Sure, the Nuclear Regulatory Commission (NRC) enlarged its inspection team at the North Anna nuclear reactor station, located just 12 miles from the quake’s Mineral epicenter. But extra inspectors headed to the site only after Dominion Virginia Power, which operates the two reactors, reported that ground motion from the quake may have exceeded their design capability.

Underscoring what a close call this might have been, the earthquake at the North Anna site caused the a reactor containment wall to crack, which Dominion described as “cosmetic.” The quake caused ground motion beneath 25 of 27 spent fuel casks weighing a total of about 400,000 tons (roughly equivalent in weight to four aircraft carriers) to move as much as 4.5 inches. More troubling, the reactors’ cores may have been affected. That the ground shifted beneath enormous, heavy objects begs some questions. First, were more vulnerable items such as pipes, pumps, spent-fuel pools and electrical systems damaged? Second, what about the safety of other U.S. reactors in earthquake zones?

The NRC inspectors have concluded that the quake’s ground motion constituted twice what the reactors were designed to withstand. To its credit, the NRC didn’t give Dominion a green light to restart the reactors and may be broadening the scope of its safety reviews. Former NRC Chairman Dale Klein says that this wake-up call may lead to government demands for retrofitting dozens of East Coast reactors.

As for other reactors, NRC staffers, in private, haven’t been so sanguine about earthquake vulnerabilities. Concerns were raised about piping and better emergency power supplies. As the Fukushima disaster unfolded six months ago, Brian Shero, the director of the NRC’s Office of Nuclear Regulatory Research, admitted that the agency “didn’t know everything about the seismicity” in the central and Eastern U.S., according to an Associated Press investigative report. And, he asked, “Isn’t there a prediction that the West Coast is likely to get hit with some huge earthquake in the next 30 years or so? Yet we relicense their plants.”

These comments are hardly reassuring. Over the past 15 years, the deregulation of nuclear safety has made the NRC more and more dependent on the industry to self-report its problems and mistakes — creating an inherent conflict of interest. Clearly, the government should take action and reverse course. For instance, the current effort to revise earthquake risks at U.S. reactors is based on a loosely based system of industry self-reporting.

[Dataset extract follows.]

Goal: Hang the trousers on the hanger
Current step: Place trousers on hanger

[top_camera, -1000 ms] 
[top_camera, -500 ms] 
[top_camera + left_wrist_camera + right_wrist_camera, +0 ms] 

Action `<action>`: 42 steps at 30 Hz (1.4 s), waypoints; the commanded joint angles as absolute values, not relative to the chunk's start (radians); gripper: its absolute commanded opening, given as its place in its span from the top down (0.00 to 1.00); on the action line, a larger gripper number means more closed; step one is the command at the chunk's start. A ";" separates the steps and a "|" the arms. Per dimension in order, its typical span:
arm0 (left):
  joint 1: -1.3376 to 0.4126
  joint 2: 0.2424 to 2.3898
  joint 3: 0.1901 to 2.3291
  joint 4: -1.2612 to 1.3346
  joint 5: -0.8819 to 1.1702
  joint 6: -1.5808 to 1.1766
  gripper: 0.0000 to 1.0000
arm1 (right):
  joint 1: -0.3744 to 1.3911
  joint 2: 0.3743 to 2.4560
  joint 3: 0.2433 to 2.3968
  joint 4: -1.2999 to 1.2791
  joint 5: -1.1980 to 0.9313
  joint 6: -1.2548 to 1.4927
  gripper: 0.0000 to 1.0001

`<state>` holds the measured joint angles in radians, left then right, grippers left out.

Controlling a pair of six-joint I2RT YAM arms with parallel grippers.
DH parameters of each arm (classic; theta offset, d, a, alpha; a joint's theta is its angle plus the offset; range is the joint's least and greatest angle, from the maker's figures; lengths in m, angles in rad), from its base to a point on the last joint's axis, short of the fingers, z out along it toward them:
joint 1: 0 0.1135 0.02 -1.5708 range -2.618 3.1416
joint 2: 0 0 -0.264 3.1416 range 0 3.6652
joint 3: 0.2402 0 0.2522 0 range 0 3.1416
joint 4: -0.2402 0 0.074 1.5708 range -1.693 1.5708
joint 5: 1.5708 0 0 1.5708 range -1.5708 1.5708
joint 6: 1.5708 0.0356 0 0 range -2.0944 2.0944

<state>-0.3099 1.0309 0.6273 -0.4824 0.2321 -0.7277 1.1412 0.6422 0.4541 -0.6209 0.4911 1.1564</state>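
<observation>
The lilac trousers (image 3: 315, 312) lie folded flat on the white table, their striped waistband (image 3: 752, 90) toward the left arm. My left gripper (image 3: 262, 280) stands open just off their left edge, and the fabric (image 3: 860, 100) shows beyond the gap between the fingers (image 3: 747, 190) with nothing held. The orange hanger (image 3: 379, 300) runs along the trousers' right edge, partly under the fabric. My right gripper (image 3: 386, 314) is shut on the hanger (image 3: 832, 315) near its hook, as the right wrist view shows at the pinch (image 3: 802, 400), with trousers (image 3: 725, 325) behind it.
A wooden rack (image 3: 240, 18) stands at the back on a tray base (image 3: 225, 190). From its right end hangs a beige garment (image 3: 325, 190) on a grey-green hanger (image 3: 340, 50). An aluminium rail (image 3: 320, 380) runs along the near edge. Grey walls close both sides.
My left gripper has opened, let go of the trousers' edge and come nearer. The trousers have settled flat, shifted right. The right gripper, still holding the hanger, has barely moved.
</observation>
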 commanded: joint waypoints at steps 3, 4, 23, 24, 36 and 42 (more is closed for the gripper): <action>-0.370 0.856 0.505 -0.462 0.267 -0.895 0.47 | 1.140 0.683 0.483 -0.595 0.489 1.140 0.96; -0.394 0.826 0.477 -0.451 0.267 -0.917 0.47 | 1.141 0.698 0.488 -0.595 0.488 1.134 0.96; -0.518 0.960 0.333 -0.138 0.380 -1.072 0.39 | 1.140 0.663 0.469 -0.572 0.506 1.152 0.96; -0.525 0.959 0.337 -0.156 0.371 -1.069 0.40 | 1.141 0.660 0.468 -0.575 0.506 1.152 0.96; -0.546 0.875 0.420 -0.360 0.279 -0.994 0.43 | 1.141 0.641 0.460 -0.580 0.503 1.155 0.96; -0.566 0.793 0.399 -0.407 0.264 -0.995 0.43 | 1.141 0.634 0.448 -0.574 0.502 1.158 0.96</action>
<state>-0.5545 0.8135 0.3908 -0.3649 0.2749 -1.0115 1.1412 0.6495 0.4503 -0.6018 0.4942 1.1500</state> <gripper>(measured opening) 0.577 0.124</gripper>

The hollowing out of the NRC began in the 1990s, after the Republican-controlled Congress, led by Sen. Pete Domenici, R-N.M, threatened to fire some 700 experts from NRC’s enforcement staff. Since then, the NRC has become more of an enabler than a regulator. In effect, it has lowered the safety bar. It’s no coincidence that U.S. reactors are now permitted to operate for years beyond their original design limits, and to save money by jamming more and more highly radioactive spent fuel into reactor pools originally intended to hold one-fifth of the waste they hold today.

Furthermore, the pools lack the steel-lined concrete barriers that should cover reactor vessels to prevent the escape of radioactivity. The NRC doesn’t require operators to have back-up generators to keep used fuel rods cool if offsite power is lost. Even though they contain some of the largest concentrations of radioactivity on the planet, most U.S. spent-fuel pools at nuclear reactors are in ordinary industrial structures similar to those found at car dealerships and big-box stores.

An NRC task force convened after the Fukushima disaster recommended that the agency require that reactor operators take steps to prepare for the prolonged blackouts that can follow earthquakes and floods. That’s a long-overdue, common-sense requirement. But a majority of the members of the Nuclear Regulatory Commission want to delay deliberations over the panel’s recommendations.

Many of the task force’s recommendations were made by the NRC staff after the 9/11 terrorist attacks, but recently released NRC documents indicate the nuclear industry was able to stonewall these upgrades for six years. Those that were implemented were watered down.

Apparently, it might take more than a 5.8 earthquake in Mineral to shake the commissioners out of business-as-usual mode.